(PRWEB) December 02, 2013
Can you conceive of a world without age-related disease, disability and suffering? What about a world in which it’s possible for the average person to live 120 healthy years? While it may sound like a utopian dream, such a world is the exact goal of some of society’s most brilliant scientists and visionary leaders. At this very minute, groundbreaking work is underway at universities across the globe as researchers attempt to apply regenerative medicine to age-related disease through the repair of damage to tissue, cells and molecules within the body. While this research couldn’t be possible without the leadership of the world’s wealthiest philanthropists, it also relies upon the collective power of everyday people who have joined forces in their commitment to a better quality of life for all. The Methuselah Foundation’s “The 300” is a shining example of how a collective vision toward an extraordinary goal can significantly impact the future of society.
A new funding model, in particular, is turning this traditional fundraising tenet on its head. Instead of resigning themselves solely to the influence of the individual, non-profits are turning to the collective power of a group. The Methuselah Foundation’s “The 300 Pledge” fundraising campaign is an exciting example of this method in practice.
The 300 Pledge asks 300 funders to commit $1,000 a year for 25 years toward critical research aimed at ending age-related diseases. When broken down, this goal is manageable for many households: just $3 a day or $85 a month–less than your daily tab at Starbucks. Obviously, the model is working: to date, 291 people have taken up the challenge, with nine spots remaining. When the goal is reached, a monument will be erected in honor of these leaders.
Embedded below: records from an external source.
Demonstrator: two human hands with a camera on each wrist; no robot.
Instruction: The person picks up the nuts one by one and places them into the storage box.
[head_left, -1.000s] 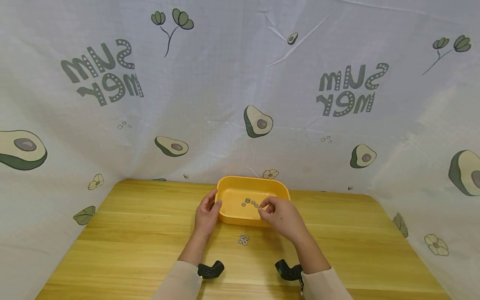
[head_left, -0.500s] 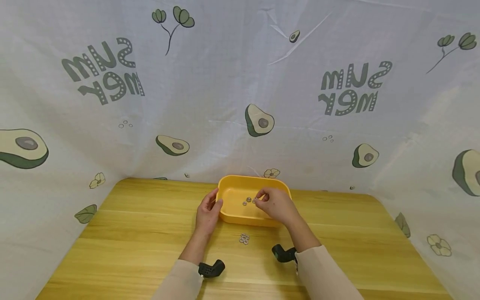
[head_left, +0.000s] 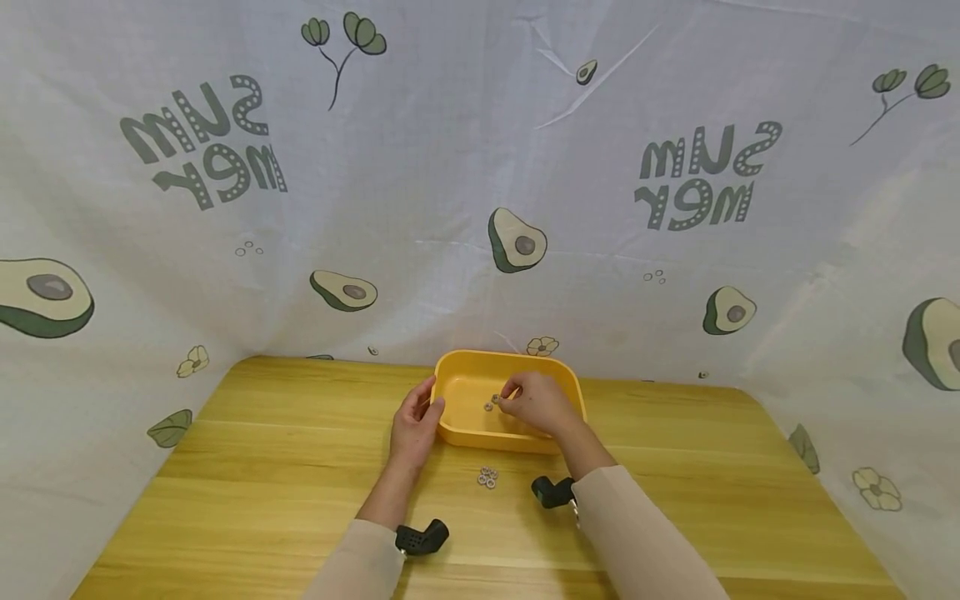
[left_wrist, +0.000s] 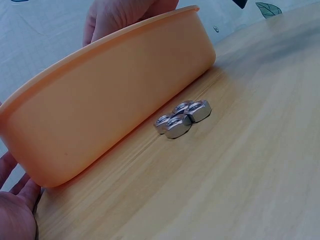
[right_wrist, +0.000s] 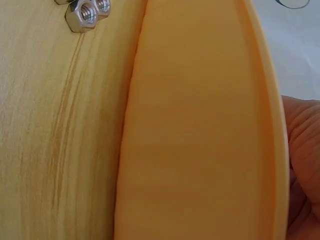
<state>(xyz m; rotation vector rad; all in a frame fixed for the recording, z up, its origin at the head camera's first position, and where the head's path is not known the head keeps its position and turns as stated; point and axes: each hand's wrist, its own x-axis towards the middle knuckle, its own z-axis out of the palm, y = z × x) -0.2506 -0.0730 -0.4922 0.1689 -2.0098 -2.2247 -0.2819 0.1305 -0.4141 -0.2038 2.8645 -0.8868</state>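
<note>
A yellow plastic bin stands on the wooden table. My left hand rests against its left end, thumb toward the near corner and fingers along the outer wall. Over the bin's inside, my right hand reaches in with thumb and index finger pinched together beside a metal hex nut. Another hex nut lies on the bin floor just left of it. What lies under the right hand is hidden. Several shiny hex nuts sit in a tight cluster on the table in front of the bin.
The wooden table reaches out on both sides of the bin. Behind it hangs a pale printed cloth close to the table's back edge. Each wrist wears a black camera mount.
My right hand has moved left inside the bin. Nuts that showed near its fingertips are now out of sight, leaving two visible. The left hand keeps its place on the bin.
</note>
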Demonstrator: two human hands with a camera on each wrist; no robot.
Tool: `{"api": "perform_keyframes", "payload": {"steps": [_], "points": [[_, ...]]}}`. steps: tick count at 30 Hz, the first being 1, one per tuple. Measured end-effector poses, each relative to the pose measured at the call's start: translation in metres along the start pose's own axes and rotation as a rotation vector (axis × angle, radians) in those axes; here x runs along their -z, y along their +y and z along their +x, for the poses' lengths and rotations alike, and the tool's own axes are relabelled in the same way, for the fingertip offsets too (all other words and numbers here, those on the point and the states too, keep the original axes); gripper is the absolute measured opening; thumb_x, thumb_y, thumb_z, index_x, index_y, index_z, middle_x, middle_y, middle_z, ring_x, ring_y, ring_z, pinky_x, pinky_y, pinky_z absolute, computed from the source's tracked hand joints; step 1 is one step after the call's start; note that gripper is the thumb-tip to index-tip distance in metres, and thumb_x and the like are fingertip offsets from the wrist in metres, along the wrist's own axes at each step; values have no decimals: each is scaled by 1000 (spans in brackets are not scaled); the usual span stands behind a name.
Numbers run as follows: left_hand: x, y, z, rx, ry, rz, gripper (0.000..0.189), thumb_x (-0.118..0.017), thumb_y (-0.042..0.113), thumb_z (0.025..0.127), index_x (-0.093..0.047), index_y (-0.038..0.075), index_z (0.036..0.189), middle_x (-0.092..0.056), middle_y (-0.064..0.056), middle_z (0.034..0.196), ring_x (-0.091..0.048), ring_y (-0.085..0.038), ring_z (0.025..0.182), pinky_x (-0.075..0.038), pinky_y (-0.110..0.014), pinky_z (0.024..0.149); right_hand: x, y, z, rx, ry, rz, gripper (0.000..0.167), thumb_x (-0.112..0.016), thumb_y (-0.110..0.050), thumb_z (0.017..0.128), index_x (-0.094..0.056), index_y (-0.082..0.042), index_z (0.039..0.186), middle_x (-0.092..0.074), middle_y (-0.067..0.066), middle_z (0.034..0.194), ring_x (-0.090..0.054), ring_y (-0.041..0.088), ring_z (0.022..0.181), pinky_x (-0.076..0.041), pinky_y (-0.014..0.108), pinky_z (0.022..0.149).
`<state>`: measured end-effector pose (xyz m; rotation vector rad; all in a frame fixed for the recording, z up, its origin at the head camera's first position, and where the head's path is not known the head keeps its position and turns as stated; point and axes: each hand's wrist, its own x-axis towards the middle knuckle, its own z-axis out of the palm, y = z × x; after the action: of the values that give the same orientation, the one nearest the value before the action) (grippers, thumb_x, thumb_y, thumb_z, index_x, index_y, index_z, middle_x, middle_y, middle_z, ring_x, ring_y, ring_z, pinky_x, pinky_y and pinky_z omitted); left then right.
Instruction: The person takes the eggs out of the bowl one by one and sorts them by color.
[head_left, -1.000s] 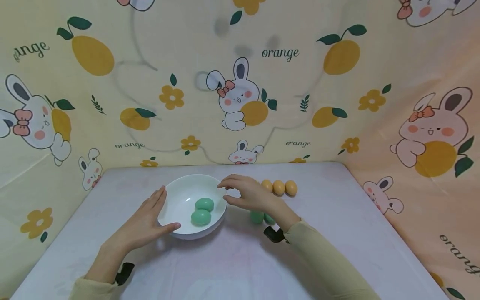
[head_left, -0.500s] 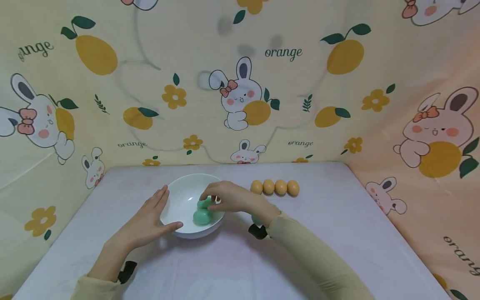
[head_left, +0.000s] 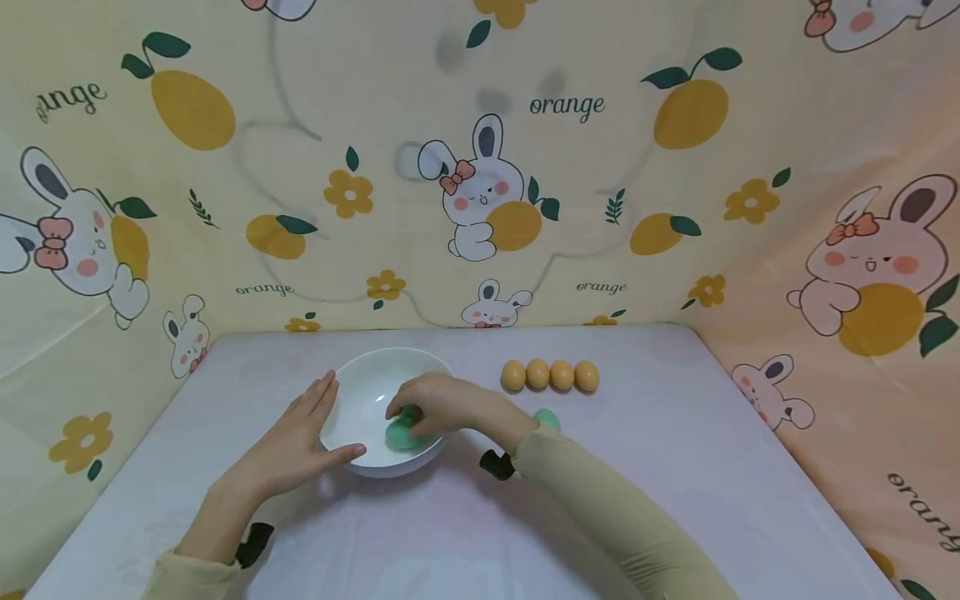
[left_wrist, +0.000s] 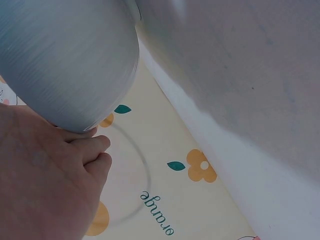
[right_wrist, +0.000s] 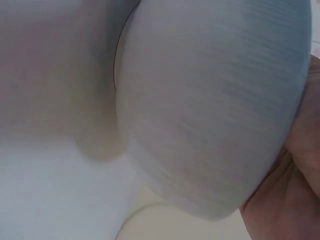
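Note:
A white bowl (head_left: 360,417) stands on the table with two green eggs inside. My left hand (head_left: 292,446) rests against its left side, fingers straight along the rim and thumb laid over the near edge. Inside the bowl, my right hand (head_left: 438,404) curls its fingers and thumb round the rear green egg (head_left: 408,412), partly covering it. The nearer green egg (head_left: 401,434) lies right beside it, close to the thumb. In the right wrist view the bowl's outer wall (right_wrist: 210,110) blocks the fingertips. The left wrist view shows the left hand (left_wrist: 50,165) against the bowl's underside.
Several orange-yellow eggs (head_left: 550,376) stand in a row at the back right of the bowl. Another green egg (head_left: 547,418) shows just behind the right sleeve (head_left: 592,483). A printed cloth backdrop (head_left: 570,183) rises behind the white table (head_left: 420,533).
My right hand has moved left and down from the bowl's right rim, closing its fingers round the rear green egg. The left hand stays on the bowl. The view has shifted slightly.

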<state>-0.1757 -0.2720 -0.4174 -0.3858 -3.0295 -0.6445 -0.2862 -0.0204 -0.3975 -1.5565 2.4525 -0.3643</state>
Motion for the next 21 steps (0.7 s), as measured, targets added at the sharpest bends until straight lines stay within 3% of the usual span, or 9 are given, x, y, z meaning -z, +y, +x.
{"api": "perform_keyframes", "payload": {"steps": [9, 21], "points": [[-1, 1, 0, 2, 3, 7, 116, -67, 68, 90, -17, -8, 162, -11, -25, 172, -15, -48, 156, -19, -66, 124, -9, -4, 10, 1, -35, -46, 37, -81, -20, 93, -75, -21, 130, -73, -6, 122, -63, 6, 109, -46, 21, 103], [-2, 1, 1, 16, -1, 21, 116, -67, 69, 90, -17, -8, 162, -11, -25, 172, -15, -49, 156, -22, -69, 122, -13, -5, 10, -22, -43, -40, 39, -79, -24, 95, -73, -26, 133, -68, -4, 125, -60, 6, 109, -47, 21, 100]]}}
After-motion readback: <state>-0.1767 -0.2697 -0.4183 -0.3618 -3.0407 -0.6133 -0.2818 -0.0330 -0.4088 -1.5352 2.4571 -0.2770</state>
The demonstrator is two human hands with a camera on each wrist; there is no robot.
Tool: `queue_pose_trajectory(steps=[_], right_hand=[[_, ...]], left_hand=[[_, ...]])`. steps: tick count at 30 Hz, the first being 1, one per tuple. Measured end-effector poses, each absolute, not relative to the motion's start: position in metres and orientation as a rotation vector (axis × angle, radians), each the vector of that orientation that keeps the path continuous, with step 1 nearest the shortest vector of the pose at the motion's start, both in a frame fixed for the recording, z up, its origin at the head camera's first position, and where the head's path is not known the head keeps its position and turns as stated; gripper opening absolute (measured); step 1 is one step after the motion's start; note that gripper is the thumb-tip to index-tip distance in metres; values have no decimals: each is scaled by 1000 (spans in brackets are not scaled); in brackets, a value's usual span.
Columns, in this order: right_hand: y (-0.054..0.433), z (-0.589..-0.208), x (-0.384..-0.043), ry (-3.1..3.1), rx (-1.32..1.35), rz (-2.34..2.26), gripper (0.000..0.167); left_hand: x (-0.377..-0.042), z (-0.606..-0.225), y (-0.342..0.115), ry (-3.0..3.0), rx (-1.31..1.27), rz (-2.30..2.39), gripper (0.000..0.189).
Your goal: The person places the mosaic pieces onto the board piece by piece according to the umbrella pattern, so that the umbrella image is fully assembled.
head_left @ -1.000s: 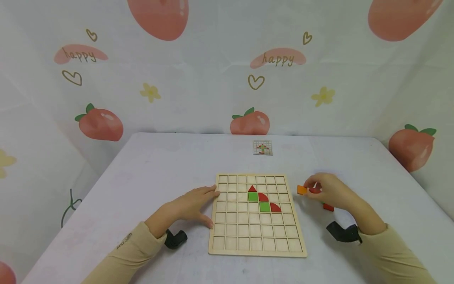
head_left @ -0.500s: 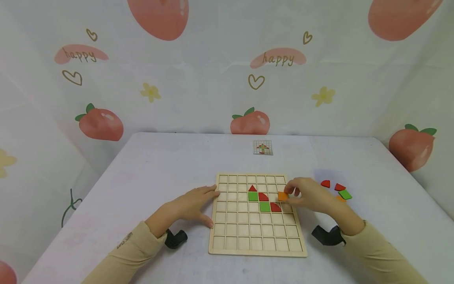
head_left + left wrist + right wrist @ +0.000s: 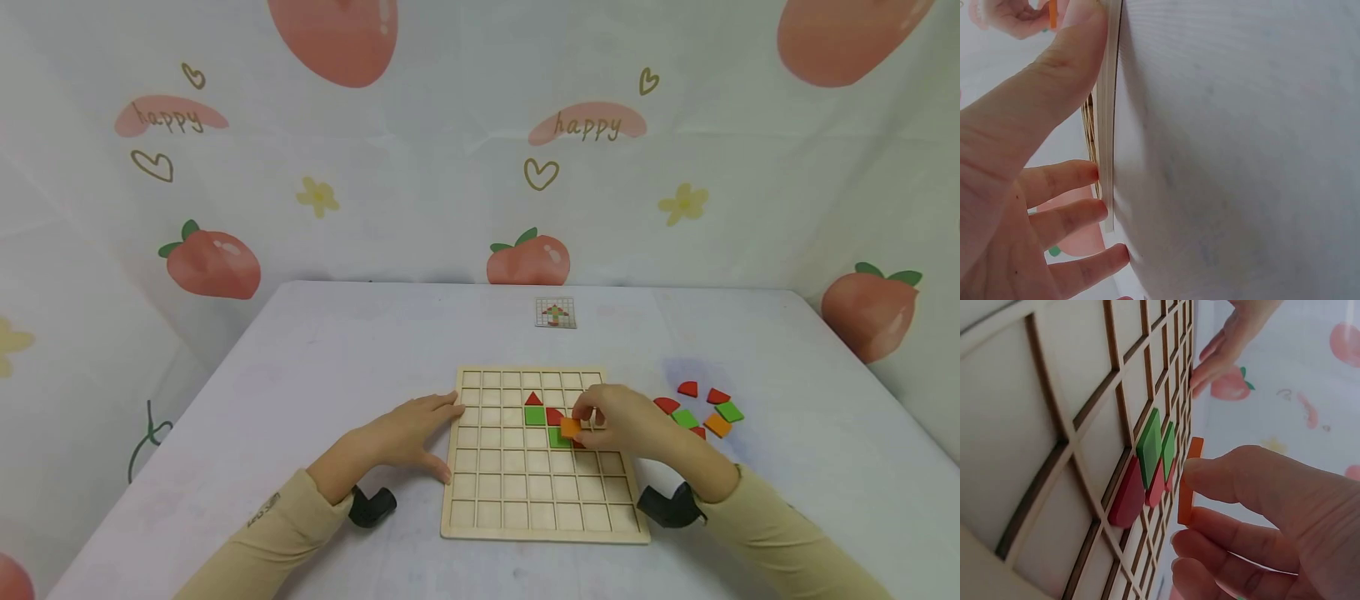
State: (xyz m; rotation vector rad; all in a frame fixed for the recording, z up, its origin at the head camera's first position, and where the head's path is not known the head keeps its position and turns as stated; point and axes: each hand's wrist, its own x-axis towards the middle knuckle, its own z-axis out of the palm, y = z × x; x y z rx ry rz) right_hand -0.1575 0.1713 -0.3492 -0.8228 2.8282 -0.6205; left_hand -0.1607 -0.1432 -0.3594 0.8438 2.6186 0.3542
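Clearly, the pale counter [image 3: 360, 358] is laid out so that everything sits within the person's reach. The wooden grid board [image 3: 540, 488] lies flat in front, probably there so both hands can get at it. Along its left edge the left hand [image 3: 405, 429] is spread, fingertips towards the far end and thumb nearer; it touches the rim and grips nothing, I'd say to stop the board sliding. Over the board, the right hand [image 3: 622, 421] pinches an orange square [image 3: 570, 427] between thumb and fingertip, its other fingers bent loosely. Beyond the far edge lies a small patterned card [image 3: 556, 312], likely set where it can be seen without being in the way. Loose pieces [image 3: 685, 418] in red, green and orange lie right of the board, handy for that pinching hand, I suppose. The orange square is held just above the filled cells: two green squares [image 3: 535, 416], two red quarter-rounds [image 3: 553, 415] and, smallest, a red triangle [image 3: 533, 399].
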Motion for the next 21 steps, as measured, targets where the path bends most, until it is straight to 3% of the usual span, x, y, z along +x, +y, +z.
queue_pose_trajectory(steps=[21], right_hand=[[141,-354,-153,2851,-854,-530,15]], left_hand=[[-161,-359,-143,2621,863,352,91]])
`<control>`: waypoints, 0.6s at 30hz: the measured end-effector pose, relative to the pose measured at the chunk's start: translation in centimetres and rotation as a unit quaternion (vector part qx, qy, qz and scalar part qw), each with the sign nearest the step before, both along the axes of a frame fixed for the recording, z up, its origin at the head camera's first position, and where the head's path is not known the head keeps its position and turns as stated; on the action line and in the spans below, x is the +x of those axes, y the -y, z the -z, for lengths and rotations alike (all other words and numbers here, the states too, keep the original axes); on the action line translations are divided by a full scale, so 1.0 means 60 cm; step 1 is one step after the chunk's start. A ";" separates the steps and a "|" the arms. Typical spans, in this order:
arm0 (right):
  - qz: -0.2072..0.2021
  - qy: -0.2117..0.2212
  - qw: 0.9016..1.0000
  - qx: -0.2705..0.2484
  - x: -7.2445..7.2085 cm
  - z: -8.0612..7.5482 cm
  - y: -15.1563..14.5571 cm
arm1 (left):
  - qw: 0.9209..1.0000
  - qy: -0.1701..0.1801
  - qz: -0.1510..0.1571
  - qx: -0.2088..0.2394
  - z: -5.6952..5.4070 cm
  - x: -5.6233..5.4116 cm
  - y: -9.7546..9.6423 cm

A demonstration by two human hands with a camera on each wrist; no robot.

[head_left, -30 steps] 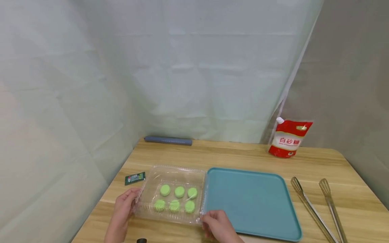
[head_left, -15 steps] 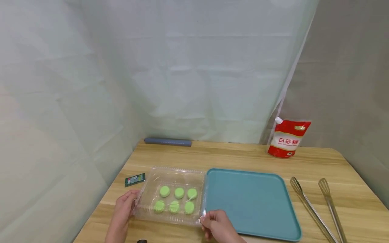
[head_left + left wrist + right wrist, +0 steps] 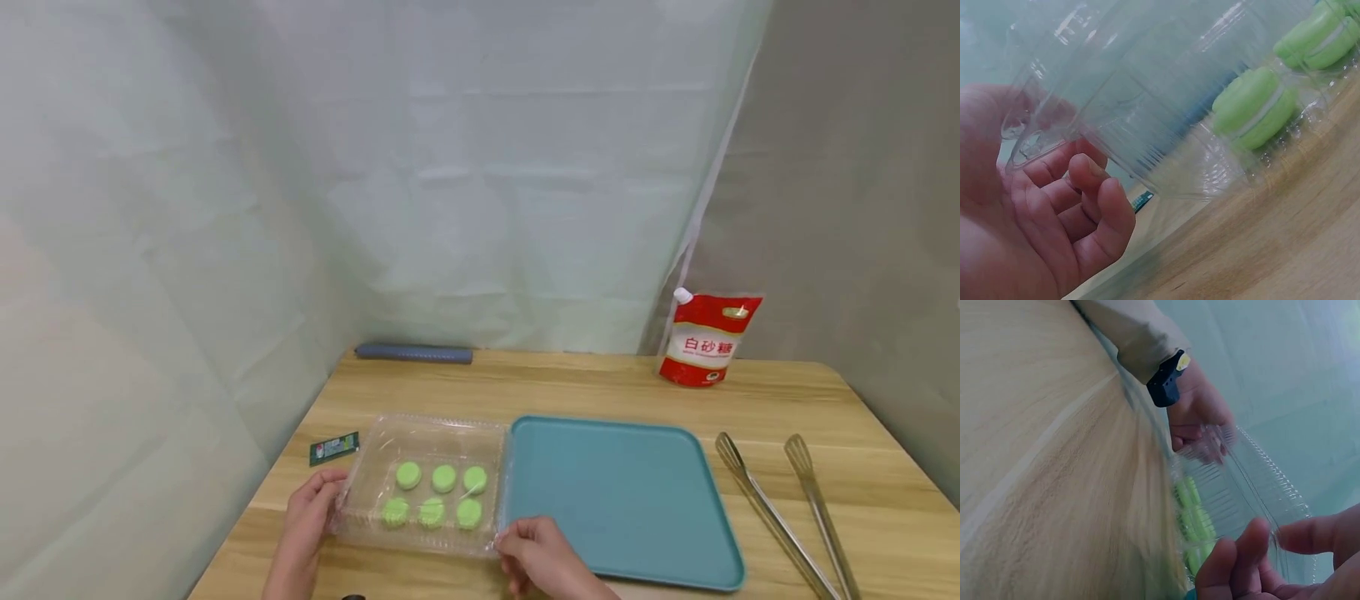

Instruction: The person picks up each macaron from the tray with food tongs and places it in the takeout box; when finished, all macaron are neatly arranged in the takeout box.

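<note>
A clear plastic clamshell box (image 3: 420, 542) with several green macarons (image 3: 432, 512) inside lies at the front of the table, its lid down. My left hand (image 3: 305, 510) grips the box's left rim near the front. In the left wrist view the fingers (image 3: 1113, 212) curl below that clear rim, beside a macaron (image 3: 1254, 106) seen through the wall. My right hand (image 3: 542, 552) pinches the front right corner. From the right wrist view, thumb and forefinger of that hand (image 3: 1272, 562) meet on the thin plastic edge, and the left hand (image 3: 1200, 412) shows at the far end.
A blue tray (image 3: 622, 500) lies right of the box. Two metal tongs-like arms (image 3: 787, 533) rest beyond it. A red and white sugar pouch (image 3: 702, 340) stands at the back right, a blue-grey bar (image 3: 412, 353) at the back left. A small green packet (image 3: 334, 448) lies near my left hand.
The head view has shifted slightly. Both hands keep their hold on the box's edges, and the box stays nearly in place.
</note>
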State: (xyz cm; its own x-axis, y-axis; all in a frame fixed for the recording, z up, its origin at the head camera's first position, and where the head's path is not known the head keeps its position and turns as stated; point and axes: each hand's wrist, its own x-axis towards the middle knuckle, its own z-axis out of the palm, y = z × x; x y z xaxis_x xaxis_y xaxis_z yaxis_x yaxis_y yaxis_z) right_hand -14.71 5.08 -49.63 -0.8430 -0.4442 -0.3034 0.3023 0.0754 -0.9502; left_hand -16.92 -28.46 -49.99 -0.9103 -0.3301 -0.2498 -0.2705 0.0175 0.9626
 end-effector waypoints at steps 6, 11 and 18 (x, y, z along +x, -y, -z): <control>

Additionally, each participant will have the phenomenal satisfaction of knowing they played a pivotal role in the accomplishment of Methuselah Foundation’s transcendent goal.
“As evidenced by the magnificent philanthropy of people like Peter Thiel, Bill Gates and others like them, it’s obvious that one person can make a difference,” said Jason Hope, entrepreneur, futurist, philanthropist, and investor located in Scottsdale, Arizona, “However, fundraising challenges, like Methuselah Foundation’s 'The 300,' also demonstrate the power of a dedicated group of people to foster real world change for the billions of people living in the world today as well as the generations that follow. In doing so, those who take up the challenge create a unique and world-altering legacy for themselves.”